(Data supplied begins)
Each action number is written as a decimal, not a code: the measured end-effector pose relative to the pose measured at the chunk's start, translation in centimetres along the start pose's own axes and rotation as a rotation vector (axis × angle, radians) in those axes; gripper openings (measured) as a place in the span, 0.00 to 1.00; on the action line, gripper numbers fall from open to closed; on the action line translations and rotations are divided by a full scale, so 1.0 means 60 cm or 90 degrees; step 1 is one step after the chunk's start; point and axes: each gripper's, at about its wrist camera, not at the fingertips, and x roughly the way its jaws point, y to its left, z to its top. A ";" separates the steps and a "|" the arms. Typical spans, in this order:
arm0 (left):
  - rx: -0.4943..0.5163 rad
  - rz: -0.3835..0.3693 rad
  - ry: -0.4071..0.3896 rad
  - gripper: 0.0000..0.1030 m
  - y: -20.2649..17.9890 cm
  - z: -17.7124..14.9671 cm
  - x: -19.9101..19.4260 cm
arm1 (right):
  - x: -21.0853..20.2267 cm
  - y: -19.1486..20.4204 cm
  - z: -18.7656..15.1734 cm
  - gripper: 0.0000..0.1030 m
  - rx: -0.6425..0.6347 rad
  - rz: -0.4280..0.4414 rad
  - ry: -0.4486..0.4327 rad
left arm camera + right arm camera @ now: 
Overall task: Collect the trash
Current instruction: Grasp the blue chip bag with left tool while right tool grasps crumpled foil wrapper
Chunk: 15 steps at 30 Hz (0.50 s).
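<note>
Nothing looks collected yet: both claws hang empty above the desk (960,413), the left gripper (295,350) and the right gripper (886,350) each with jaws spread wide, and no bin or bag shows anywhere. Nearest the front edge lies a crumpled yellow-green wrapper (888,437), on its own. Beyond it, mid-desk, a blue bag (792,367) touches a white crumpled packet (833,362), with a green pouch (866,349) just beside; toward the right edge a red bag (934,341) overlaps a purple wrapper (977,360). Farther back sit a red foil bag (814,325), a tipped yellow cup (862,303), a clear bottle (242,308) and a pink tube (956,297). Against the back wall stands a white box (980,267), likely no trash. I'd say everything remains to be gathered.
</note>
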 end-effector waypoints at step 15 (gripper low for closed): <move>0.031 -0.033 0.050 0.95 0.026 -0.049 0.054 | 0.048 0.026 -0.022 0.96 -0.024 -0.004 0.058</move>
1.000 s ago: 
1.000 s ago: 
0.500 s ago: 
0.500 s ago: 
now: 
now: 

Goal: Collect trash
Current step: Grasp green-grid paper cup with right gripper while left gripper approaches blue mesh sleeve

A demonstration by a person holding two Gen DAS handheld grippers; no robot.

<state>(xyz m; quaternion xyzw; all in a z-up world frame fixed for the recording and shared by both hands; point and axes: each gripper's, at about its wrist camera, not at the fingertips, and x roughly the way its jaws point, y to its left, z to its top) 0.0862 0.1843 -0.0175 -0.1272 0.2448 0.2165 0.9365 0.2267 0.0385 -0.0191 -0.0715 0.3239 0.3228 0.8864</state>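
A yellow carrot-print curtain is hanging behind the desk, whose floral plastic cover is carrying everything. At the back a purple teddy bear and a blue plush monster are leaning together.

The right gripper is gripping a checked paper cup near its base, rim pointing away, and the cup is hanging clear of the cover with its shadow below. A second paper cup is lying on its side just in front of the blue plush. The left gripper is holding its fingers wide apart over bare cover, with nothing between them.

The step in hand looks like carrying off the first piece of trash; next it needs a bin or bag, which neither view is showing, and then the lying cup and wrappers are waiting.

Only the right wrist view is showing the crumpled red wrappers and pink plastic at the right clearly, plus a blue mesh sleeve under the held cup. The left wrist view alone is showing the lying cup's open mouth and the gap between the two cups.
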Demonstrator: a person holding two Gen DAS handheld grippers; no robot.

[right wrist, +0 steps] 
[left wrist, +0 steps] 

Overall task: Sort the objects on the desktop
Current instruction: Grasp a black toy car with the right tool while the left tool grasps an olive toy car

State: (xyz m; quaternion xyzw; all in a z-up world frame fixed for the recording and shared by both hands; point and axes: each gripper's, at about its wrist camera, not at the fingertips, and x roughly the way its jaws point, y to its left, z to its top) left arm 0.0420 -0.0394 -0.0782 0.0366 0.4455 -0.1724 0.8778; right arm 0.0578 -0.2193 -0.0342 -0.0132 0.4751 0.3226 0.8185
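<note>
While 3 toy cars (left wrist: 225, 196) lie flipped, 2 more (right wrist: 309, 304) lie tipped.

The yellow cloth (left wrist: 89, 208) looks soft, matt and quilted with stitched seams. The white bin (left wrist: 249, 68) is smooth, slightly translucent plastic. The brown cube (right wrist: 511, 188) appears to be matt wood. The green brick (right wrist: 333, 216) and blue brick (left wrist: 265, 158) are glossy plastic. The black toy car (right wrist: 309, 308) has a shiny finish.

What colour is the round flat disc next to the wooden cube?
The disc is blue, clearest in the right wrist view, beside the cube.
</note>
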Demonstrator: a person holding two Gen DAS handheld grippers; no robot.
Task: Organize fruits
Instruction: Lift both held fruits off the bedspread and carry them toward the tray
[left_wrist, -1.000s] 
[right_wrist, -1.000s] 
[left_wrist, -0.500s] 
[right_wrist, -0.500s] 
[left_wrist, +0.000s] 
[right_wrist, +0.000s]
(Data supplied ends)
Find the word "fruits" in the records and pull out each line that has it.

Task: Organize fruits
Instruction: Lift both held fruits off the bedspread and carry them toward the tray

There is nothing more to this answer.